The current myopic focus on price has created a cloud-computing product that has left a lot on the table for the customer seeking enterprise-grade results. While many business problems can be adequately addressed by Cloud 1.0, there are a large number of business applications running in purpose-built data centers today for which a price-focused infrastructure and delivery model will not suffice. For that reason, we see the need for a new cloud service offering focused on providing value to the SME (small and medium enterprise) and large enterprise markets. This second-generation value-based cloud is focused on delivering a high-performance, highly available, and secure computing infrastructure for business-critical production applications, much like the mission of today's corporate IT departments.

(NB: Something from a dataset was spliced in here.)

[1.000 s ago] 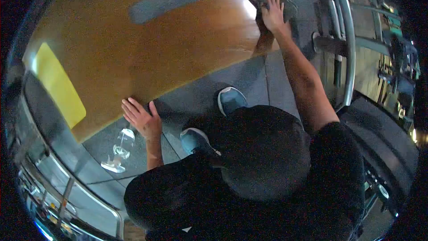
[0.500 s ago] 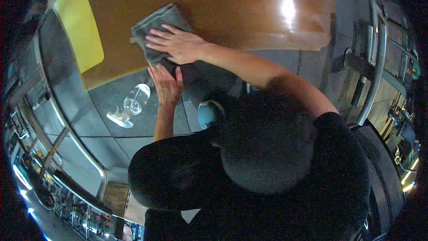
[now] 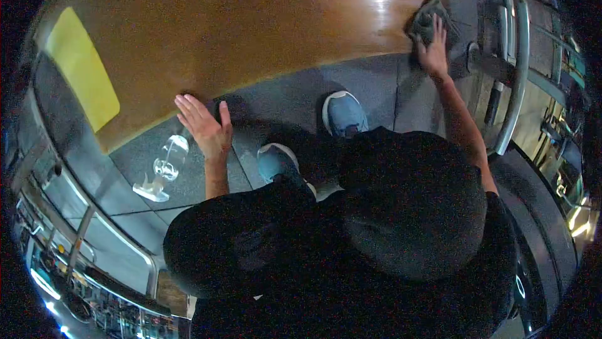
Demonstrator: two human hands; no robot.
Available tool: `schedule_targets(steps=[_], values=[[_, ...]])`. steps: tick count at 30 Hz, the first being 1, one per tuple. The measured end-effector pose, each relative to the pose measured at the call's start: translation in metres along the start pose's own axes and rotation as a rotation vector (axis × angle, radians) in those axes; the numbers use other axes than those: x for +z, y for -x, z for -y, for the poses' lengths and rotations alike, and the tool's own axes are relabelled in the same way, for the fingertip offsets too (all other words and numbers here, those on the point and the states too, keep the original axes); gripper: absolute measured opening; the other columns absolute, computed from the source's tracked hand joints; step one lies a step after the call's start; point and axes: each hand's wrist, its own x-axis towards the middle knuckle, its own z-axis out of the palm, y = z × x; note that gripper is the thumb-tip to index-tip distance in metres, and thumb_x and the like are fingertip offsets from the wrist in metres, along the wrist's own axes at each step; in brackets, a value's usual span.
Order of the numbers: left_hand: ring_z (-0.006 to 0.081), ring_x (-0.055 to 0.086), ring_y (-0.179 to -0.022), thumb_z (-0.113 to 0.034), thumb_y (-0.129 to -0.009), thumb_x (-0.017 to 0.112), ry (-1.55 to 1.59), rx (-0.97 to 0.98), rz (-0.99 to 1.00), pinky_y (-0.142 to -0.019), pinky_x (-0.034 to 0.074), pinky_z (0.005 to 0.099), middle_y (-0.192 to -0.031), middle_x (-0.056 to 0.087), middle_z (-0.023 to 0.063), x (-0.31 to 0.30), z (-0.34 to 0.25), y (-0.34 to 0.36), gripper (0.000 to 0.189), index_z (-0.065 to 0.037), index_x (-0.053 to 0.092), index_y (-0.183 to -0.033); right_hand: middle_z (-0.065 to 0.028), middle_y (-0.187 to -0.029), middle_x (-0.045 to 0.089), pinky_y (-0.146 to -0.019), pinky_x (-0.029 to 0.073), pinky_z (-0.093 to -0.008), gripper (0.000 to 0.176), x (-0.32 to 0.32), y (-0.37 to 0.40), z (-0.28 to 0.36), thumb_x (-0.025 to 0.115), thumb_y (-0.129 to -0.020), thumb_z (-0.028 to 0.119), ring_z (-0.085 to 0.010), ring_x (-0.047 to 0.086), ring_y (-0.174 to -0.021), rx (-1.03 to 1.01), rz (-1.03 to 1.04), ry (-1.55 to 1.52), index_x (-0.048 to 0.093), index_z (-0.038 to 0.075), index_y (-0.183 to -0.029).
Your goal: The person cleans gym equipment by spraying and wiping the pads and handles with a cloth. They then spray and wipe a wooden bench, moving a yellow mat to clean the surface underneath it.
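Near the right end of the brown mat (image 3: 263, 31), my right hand (image 3: 434, 50) lies on a crumpled dark grey cloth (image 3: 429, 18), its fingers stretched over it. At the mat's near edge on the left is my left hand (image 3: 207, 127), fingers and thumb spread, holding nothing. A clear spray bottle (image 3: 168, 160) with a white trigger head lies on its side on the dark tiles, just left of that hand.
A yellow patch (image 3: 84, 69) marks the mat's left end. Two blue-grey shoes (image 3: 345, 113) stand on the dark floor tiles (image 3: 376, 82). Metal frames with curved tubes (image 3: 519, 75) rise at the right, and others (image 3: 94, 213) at the left.
My right hand and the cloth have moved from the mat's left part to its right end. My left hand has come off the cloth. Both shoes now show more fully.
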Motion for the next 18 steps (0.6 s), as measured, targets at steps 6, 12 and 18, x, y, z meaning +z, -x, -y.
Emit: schedule_targets(steps=[6,12,18], values=[[0.0480,0.014,-0.155,-0.045,-0.103,0.050,0.082,-0.016,0.035,-0.124,0.012,0.0588,-0.164,0.016,0.0369,0.001,0.006,0.002,0.086,0.014,0.018,-0.157,-0.0170,-0.170,0.020,-0.127,0.008,-0.0555,0.088,0.022,-0.061,0.218,0.070,-0.090,0.026,-0.0345,0.011,-0.159,-0.408,0.341,-0.009,0.023,0.010,-0.163],[0.0486,0.013,-0.155,-0.038,-0.101,0.049,0.169,0.030,0.039,-0.124,0.011,0.0614,-0.163,0.017,0.0375,-0.005,0.012,0.003,0.082,0.014,0.019,-0.156,-0.0120,-0.170,0.021,-0.129,0.009,-0.0517,0.085,0.098,-0.113,0.413,0.069,-0.090,0.037,-0.0294,0.015,-0.158,-0.989,0.380,-0.174,0.029,0.013,-0.161],[0.0477,0.016,-0.154,-0.033,-0.098,0.048,-0.173,-0.029,0.382,-0.123,0.014,0.0630,-0.162,0.022,0.0359,-0.009,0.009,0.000,0.077,0.015,0.025,-0.153,-0.0101,-0.170,0.025,-0.129,0.010,-0.0501,0.082,0.109,-0.114,0.464,0.069,-0.090,0.038,-0.0268,0.019,-0.158,-0.981,0.271,-0.204,0.034,0.014,-0.160]])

This new model will be specifically designed to meet or exceed enterprise expectations, based on the knowledge that the true cost to the enterprise is not measured by the cost per CPU cycle alone. The reasons most often given by industry surveys of CIOs for holding back on adopting the current public cloud offerings are that they do not address complex production application requirements such as compliance, regulatory, and/or compatibility issues. To address these issues, the value-based cloud will be focused on providing solutions rather than just compute cycles.
Mission-critical enterprise applications carry with them a high cost of downtime.1 Indeed, many SaaS vendors offer expensive guarantees to their customers for downtime. As a result, enterprises typically require four-nines (52 minutes unavailable a year) or more of uptime. Highly available computing is expensive, and historically, each additional nine of availability doubles the cost to deliver that service. This is because infrastructure built to provide five-nines of availability has no single points of failure and is always deployed in more than one physical location. Current cloud deployment technologies use n+1 redundancy to improve on these economies up to the three-nines mark, but they still rule past this point. Because the cost of reliability goes up geometrically as the 100 percent mark is neared, many consider five-nines and above to be nearly unachievable (and unaffordable), only deserving of the most mission-critical applications. In addition, there are significant infrastructure challenges to meeting the performance requirements of the enterprise, which significantly raise resource prices.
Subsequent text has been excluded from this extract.